## Action item
Of all the lines below, return only those starting with the line holding "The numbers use" and going on through the line holding "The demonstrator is", exactly as written.

## Dataset excerpts
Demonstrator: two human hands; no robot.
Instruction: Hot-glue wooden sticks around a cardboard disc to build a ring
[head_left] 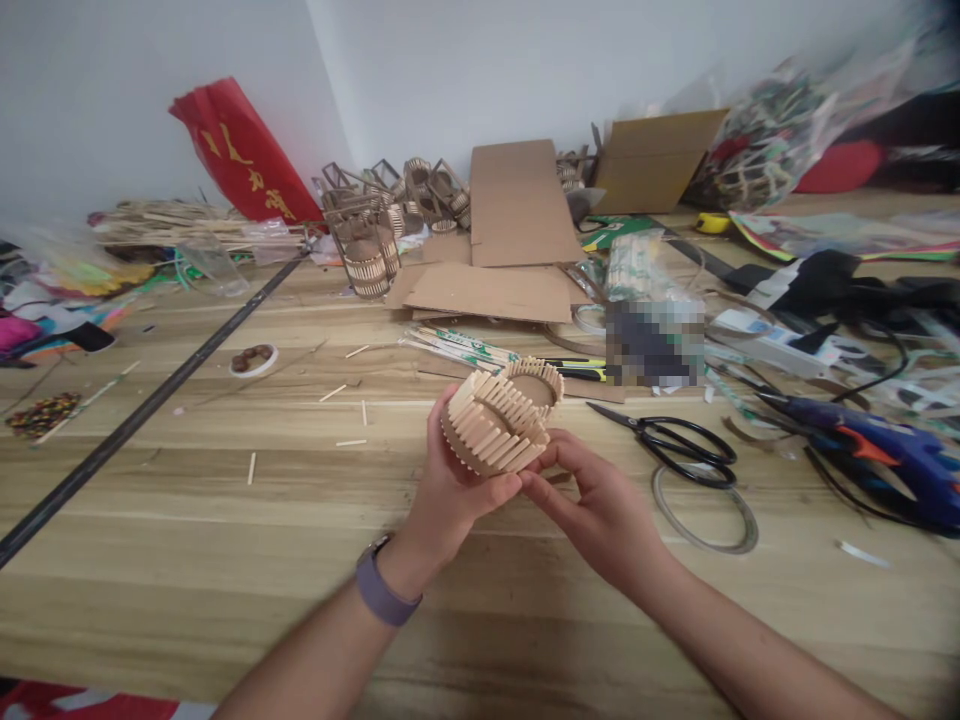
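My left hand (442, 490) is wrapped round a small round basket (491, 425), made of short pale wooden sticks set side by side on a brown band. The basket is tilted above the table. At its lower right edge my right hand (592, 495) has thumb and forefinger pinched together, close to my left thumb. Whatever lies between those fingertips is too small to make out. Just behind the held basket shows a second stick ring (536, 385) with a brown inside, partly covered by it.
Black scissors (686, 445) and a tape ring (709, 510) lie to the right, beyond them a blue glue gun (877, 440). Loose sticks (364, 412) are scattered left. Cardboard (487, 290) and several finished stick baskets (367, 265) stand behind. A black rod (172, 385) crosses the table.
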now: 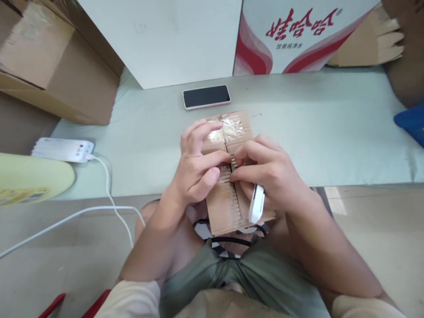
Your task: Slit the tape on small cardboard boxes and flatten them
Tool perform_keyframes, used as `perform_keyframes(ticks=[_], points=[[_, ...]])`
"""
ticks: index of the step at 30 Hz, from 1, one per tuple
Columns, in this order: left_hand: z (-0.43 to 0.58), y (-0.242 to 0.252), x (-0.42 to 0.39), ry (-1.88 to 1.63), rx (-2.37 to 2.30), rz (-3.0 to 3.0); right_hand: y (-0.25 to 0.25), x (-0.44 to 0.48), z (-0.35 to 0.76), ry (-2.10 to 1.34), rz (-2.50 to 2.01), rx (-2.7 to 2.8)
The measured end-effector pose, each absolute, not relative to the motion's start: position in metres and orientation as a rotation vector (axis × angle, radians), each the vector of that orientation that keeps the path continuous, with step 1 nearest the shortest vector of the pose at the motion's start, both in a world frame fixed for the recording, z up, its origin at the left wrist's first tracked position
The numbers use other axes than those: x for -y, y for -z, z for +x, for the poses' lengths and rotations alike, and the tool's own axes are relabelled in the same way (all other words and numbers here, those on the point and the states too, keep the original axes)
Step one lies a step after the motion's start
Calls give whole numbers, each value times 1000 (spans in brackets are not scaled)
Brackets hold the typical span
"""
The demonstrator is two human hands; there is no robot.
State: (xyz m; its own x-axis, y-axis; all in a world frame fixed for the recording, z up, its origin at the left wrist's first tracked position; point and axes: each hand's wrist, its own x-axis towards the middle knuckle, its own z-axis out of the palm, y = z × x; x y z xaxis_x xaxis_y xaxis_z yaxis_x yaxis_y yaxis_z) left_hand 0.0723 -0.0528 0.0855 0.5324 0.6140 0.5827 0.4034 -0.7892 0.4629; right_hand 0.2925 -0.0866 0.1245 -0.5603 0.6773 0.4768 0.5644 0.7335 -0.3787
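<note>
A piece of brown corrugated cardboard (220, 212) hangs over the table's front edge above the lap. A ragged split with torn, ribbed edges runs down its middle, and shiny clear tape (233, 126) covers its far end. My left hand (198, 165) rests over the left half, fingers apart, with the index fingertip touching the cardboard beside the split. My right hand (268, 170) pinches at the torn edge with thumb and index finger. Tucked in the same palm is a white utility knife (256, 204), its end sticking out towards me; no blade shows.
A phone (206, 96) lies on the pale green tabletop (314, 132) beyond the cardboard. White boxes (185, 44) stand behind it. Brown cartons (82, 75) and a white power bank (62, 149) with a cable (107, 176) are at left. Something blue (410, 123) sits at right.
</note>
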Motion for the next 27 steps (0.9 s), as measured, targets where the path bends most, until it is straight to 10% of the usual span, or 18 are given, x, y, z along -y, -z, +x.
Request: perform_keyframes(ticks=[27], points=[[76, -92, 66, -1003, -810, 2474, -135, 93, 305, -197, -957, 2190]])
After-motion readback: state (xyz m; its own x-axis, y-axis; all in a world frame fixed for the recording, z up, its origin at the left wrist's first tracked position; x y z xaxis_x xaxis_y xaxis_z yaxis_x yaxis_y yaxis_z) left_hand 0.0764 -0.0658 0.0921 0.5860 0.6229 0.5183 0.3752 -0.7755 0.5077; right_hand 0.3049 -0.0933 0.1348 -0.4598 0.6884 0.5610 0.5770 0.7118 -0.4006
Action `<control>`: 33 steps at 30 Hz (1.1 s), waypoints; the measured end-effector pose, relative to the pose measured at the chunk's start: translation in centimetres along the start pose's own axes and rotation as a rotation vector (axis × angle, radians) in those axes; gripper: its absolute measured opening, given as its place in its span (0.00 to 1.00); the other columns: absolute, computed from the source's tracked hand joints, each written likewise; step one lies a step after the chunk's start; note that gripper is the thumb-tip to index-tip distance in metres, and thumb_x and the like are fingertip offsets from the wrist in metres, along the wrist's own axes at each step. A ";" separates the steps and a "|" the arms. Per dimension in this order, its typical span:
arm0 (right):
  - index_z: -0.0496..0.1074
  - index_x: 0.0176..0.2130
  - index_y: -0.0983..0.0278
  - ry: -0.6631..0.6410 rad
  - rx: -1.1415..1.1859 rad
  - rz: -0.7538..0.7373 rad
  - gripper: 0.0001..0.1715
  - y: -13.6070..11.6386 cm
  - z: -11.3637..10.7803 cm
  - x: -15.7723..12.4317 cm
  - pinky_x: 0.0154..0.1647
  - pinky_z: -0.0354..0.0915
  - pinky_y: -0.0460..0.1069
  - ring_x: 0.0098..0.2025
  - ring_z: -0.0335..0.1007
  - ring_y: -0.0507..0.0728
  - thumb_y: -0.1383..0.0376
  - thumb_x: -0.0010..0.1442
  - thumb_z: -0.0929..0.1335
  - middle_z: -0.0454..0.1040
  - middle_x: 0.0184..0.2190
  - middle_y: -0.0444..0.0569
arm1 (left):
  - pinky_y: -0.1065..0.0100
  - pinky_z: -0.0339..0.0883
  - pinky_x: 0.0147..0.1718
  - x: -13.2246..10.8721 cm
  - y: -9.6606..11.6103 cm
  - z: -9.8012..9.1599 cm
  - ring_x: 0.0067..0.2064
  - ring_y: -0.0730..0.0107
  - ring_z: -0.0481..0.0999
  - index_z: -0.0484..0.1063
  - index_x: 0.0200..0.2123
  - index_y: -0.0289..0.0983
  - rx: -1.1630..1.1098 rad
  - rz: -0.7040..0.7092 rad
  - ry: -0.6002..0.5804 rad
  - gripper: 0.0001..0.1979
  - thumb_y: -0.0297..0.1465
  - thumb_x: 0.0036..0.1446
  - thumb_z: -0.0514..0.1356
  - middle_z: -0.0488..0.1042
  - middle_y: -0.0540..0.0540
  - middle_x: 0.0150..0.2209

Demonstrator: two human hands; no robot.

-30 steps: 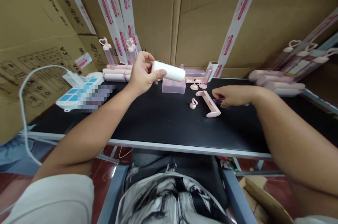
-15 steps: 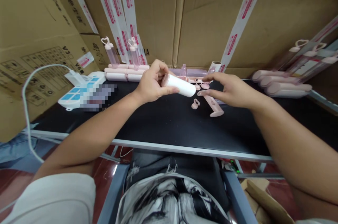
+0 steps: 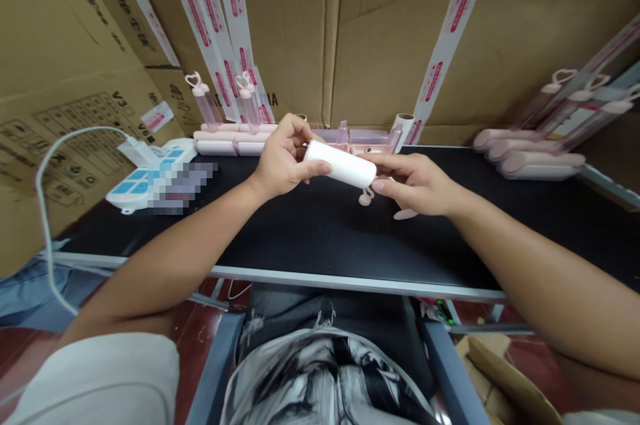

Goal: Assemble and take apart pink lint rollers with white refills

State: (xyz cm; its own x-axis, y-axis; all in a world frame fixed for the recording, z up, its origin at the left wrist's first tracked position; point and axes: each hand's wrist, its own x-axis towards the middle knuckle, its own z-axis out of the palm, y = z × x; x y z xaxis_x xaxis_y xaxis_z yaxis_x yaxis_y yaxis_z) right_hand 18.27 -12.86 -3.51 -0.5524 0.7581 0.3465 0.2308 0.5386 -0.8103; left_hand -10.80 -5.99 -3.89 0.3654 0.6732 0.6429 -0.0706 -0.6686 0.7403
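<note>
Head view, clock face centred on the white cylinder, entries from left to right.

Item: white power strip (image 3: 150, 178) with blue sockets, at nine o'clock, a pixelated object (image 3: 185, 186) just beside it, too blurred for us to tell.

Item: pink-and-white rollers (image 3: 235, 137) lying in a group, clear heart-topped handles upright on them, between nine and ten o'clock.

Item: our left hand (image 3: 284, 161), at nine o'clock; forearm rising from eight o'clock, thumb laid along the near side, fingers curled behind the upper end. Closed firmly about the cylinder.

Item: white cylinder (image 3: 345, 165), at the clock's centre, above the black table (image 3: 300, 238), tilted, its lower end towards four o'clock.

Item: small pink heart-looped cap (image 3: 366, 198), on the table between four and five o'clock.

Item: open-ended white tube (image 3: 403, 125), at two o'clock, near the cardboard (image 3: 380, 38).

Item: pink bracket (image 3: 405, 214), at four o'clock, mostly covered by our right hand (image 3: 423, 181).

Item: that right hand, at three o'clock; forearm from four o'clock, fingers extended, thumb parted below them at the cylinder's lower end. Half open; whether it grips, we cannot tell.

Item: more pink rollers (image 3: 543, 163), three o'clock, well apart.
</note>
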 end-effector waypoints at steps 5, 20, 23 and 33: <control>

## Output of the task
The numbers use other axes than those: x for -y, y for -z, z for +x, for the poses' lengths and rotations alike, and the tool's own axes are relabelled in the same way (all other words and numbers here, those on the point and the states too, keep the original axes)
Step one lies a step after the motion's start
Calls give whole numbers, each value times 1000 (spans in brackets are not scaled)
Brackets hold the typical span
"""
The demonstrator is two human hands; there is no robot.

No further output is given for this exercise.